++++ DATA EXCERPT ++++

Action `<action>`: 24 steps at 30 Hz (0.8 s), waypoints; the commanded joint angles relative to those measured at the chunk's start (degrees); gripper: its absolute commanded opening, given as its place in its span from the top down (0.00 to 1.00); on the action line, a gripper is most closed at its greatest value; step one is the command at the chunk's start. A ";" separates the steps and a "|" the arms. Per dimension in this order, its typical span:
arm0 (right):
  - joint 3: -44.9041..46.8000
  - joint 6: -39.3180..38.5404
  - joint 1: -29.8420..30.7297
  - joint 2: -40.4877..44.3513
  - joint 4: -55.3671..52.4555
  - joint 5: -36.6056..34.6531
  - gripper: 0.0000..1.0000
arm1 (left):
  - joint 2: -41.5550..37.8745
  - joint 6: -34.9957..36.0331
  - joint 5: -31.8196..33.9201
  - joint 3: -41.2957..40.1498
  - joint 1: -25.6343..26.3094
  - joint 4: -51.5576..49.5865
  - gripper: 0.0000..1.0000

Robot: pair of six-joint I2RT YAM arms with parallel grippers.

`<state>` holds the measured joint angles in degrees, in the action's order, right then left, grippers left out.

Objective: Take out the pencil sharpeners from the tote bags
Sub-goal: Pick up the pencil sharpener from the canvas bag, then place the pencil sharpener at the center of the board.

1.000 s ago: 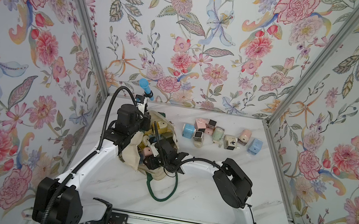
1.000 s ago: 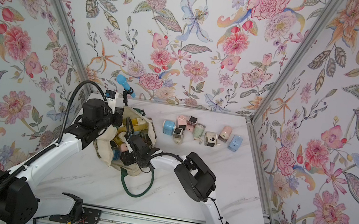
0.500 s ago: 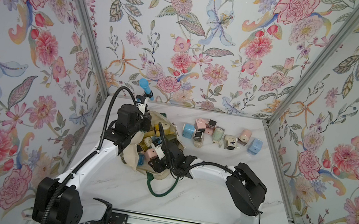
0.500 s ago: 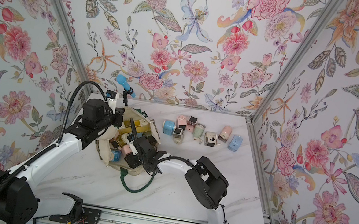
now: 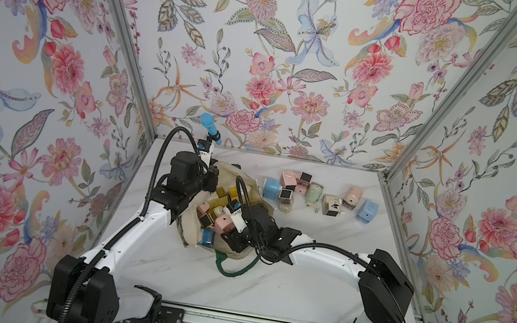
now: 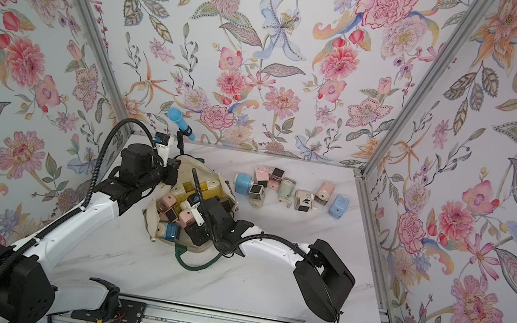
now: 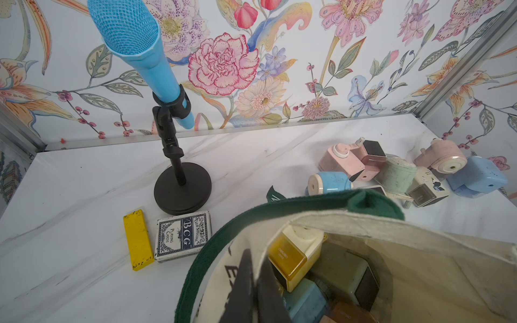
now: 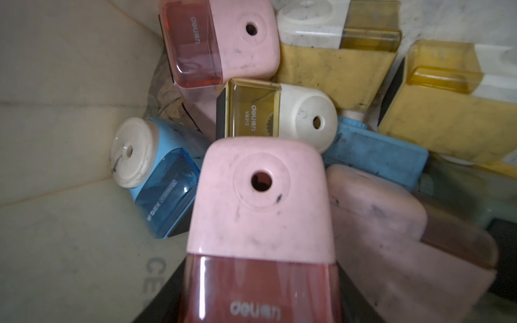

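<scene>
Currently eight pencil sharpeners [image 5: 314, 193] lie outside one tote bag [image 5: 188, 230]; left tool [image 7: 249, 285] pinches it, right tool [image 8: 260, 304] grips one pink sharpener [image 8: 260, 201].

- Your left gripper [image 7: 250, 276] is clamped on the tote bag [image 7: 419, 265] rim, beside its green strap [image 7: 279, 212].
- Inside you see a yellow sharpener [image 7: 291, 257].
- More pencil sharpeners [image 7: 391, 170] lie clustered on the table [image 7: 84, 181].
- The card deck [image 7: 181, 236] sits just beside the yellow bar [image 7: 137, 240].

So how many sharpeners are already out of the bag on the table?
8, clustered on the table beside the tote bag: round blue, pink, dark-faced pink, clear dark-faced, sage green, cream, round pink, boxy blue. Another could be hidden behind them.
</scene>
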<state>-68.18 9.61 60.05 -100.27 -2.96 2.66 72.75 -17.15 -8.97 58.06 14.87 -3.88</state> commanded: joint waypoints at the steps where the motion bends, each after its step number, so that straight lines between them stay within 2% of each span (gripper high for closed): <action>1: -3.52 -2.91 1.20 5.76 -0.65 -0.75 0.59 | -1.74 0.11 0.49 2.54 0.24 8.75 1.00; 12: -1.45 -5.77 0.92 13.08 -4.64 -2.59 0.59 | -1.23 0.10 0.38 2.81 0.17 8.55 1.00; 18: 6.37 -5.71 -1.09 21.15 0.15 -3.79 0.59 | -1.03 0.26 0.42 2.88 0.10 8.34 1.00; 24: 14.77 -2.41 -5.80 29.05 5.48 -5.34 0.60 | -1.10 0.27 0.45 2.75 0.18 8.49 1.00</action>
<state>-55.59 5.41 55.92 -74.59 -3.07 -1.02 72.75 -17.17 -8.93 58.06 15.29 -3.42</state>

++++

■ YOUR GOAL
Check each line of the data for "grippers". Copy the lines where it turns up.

■ PROBLEM SOLUTION
Robot: pair of six-joint I2RT YAM arms with parallel grippers.
`<state>` holds the measured joint angles in degrees, in the action's order, right then left, grippers left out.

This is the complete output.